Activity:
If a line in the listing below includes the word "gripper", pick it out.
--- Provided data ---
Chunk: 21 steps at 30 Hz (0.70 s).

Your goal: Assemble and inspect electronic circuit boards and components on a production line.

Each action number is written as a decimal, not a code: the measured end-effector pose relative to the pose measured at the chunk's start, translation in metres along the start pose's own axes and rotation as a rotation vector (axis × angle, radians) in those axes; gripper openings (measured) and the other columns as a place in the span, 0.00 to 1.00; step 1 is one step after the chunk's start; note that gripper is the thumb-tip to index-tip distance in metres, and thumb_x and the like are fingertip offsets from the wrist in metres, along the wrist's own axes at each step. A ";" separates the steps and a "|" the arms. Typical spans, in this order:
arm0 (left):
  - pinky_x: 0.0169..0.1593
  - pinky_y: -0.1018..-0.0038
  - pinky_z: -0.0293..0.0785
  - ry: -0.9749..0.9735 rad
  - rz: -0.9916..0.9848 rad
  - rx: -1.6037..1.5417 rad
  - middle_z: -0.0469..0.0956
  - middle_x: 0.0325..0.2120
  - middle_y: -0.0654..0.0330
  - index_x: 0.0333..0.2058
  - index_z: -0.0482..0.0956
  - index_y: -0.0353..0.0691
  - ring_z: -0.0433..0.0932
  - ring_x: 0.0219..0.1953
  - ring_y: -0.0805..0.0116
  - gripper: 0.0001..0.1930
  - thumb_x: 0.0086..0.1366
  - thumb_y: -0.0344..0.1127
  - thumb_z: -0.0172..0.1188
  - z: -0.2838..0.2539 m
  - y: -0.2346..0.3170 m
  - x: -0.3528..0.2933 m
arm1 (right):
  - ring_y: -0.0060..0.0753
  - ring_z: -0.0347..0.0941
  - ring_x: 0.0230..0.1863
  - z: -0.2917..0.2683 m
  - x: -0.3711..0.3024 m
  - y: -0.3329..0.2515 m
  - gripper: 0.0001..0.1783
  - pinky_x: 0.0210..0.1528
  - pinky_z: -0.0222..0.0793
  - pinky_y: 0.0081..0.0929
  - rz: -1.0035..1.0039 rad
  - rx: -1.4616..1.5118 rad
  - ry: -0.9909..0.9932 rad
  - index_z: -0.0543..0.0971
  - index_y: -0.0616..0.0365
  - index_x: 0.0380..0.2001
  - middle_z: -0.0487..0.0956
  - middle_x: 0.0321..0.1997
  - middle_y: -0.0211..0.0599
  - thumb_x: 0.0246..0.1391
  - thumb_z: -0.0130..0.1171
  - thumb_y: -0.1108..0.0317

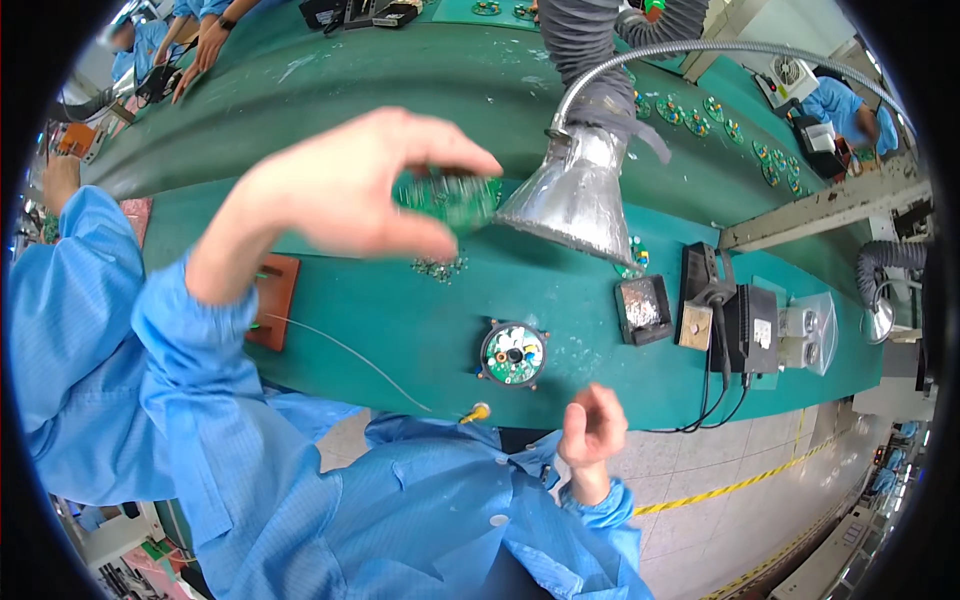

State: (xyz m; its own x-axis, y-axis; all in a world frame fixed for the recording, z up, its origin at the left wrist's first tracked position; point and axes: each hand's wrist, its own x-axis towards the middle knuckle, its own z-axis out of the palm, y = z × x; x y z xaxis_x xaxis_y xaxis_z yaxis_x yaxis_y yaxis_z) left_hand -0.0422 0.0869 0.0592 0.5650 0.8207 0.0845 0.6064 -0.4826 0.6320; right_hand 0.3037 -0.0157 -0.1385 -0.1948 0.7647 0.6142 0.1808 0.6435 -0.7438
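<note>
My left hand is raised over the bench, its thumb and fingers closed around the edge of a green circuit board. Motion blurs the board, and the hand covers its left part. My right hand hangs at the bench's near edge, fingers loosely curled and thumb apart, with nothing visible in it. Between the hands, a round circuit board with white and orange parts sits in a black ring-shaped holder on the green mat. Beneath the raised hand lies a small heap of loose components.
A metal extraction hood hangs just right of the held board. Further right are a black tray and a soldering station. A cord with a yellow plug crosses the near edge by a brown tray. A co-worker's blue sleeve is close left.
</note>
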 end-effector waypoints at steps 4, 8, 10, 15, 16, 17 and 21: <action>0.60 0.66 0.66 -0.010 0.125 -0.598 0.70 0.56 0.47 0.63 0.58 0.28 0.72 0.56 0.59 0.49 0.42 0.27 0.75 0.059 0.035 -0.023 | 0.30 0.68 0.31 0.013 0.088 -0.043 0.29 0.31 0.65 0.22 -0.187 0.006 -0.131 0.73 0.69 0.51 0.74 0.39 0.46 0.43 0.67 0.74; 0.63 0.62 0.62 0.038 0.105 -0.947 0.60 0.62 0.44 0.64 0.55 0.29 0.68 0.60 0.54 0.51 0.39 0.25 0.73 0.095 0.040 -0.035 | 0.36 0.73 0.37 0.038 0.119 -0.062 0.29 0.35 0.70 0.27 -0.250 0.123 -0.195 0.78 0.66 0.45 0.74 0.46 0.49 0.32 0.70 0.79; 0.63 0.62 0.62 0.055 0.195 -1.091 0.60 0.61 0.41 0.63 0.56 0.28 0.68 0.59 0.53 0.49 0.40 0.26 0.71 0.112 0.033 -0.031 | 0.37 0.73 0.36 0.036 0.117 -0.066 0.28 0.35 0.71 0.28 -0.302 0.069 -0.204 0.79 0.65 0.43 0.75 0.43 0.48 0.31 0.70 0.81; 0.63 0.60 0.61 0.146 0.373 -1.260 0.61 0.59 0.36 0.61 0.57 0.25 0.68 0.59 0.49 0.46 0.39 0.28 0.64 0.134 0.032 -0.024 | 0.40 0.74 0.35 0.036 0.107 -0.074 0.26 0.36 0.72 0.32 -0.404 -0.053 -0.148 0.80 0.64 0.39 0.77 0.37 0.45 0.29 0.71 0.81; 0.64 0.59 0.60 0.146 0.385 -1.318 0.62 0.59 0.37 0.61 0.59 0.25 0.67 0.60 0.49 0.45 0.37 0.28 0.59 0.137 0.033 -0.024 | 0.40 0.74 0.35 0.036 0.106 -0.075 0.26 0.36 0.72 0.32 -0.401 -0.054 -0.149 0.80 0.64 0.39 0.77 0.37 0.45 0.29 0.71 0.81; 0.65 0.58 0.59 0.145 0.395 -1.376 0.63 0.58 0.38 0.60 0.60 0.25 0.66 0.61 0.50 0.45 0.35 0.27 0.55 0.139 0.034 -0.025 | 0.40 0.74 0.35 0.038 0.104 -0.076 0.26 0.37 0.72 0.33 -0.398 -0.039 -0.115 0.80 0.64 0.39 0.77 0.37 0.45 0.29 0.71 0.81; 0.64 0.59 0.59 0.149 0.337 -1.401 0.64 0.57 0.38 0.60 0.61 0.25 0.66 0.61 0.50 0.46 0.34 0.29 0.55 0.140 0.035 -0.028 | 0.41 0.75 0.35 0.039 0.103 -0.073 0.27 0.38 0.72 0.34 -0.400 0.002 -0.100 0.78 0.64 0.40 0.78 0.38 0.45 0.30 0.73 0.80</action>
State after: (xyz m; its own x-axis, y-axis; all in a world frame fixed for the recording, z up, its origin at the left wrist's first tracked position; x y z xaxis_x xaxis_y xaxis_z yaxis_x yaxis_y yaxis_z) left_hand 0.0420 0.0045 -0.0290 0.4520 0.7968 0.4010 -0.6256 -0.0373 0.7792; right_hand 0.2325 0.0145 -0.0310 -0.3420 0.4468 0.8267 0.0701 0.8894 -0.4517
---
Written solution:
Each action number is written as a decimal, not a code: the measured end-effector pose relative to the pose measured at the chunk's start, translation in metres along the start pose's own axes and rotation as a rotation vector (axis × angle, radians) in those axes; gripper openings (measured) and the other columns as a place in the span, 0.00 to 1.00; step 1 is one step after the chunk's start; note that gripper is the thumb-tip to index-tip distance in metres, and thumb_x and the like are fingertip offsets from the wrist in metres, along the wrist's own axes at each step. A ";" separates the steps and a "|" the arms. Typical spans, in this order:
  - gripper: 0.0001..0.1930
  - gripper: 0.0001..0.1783

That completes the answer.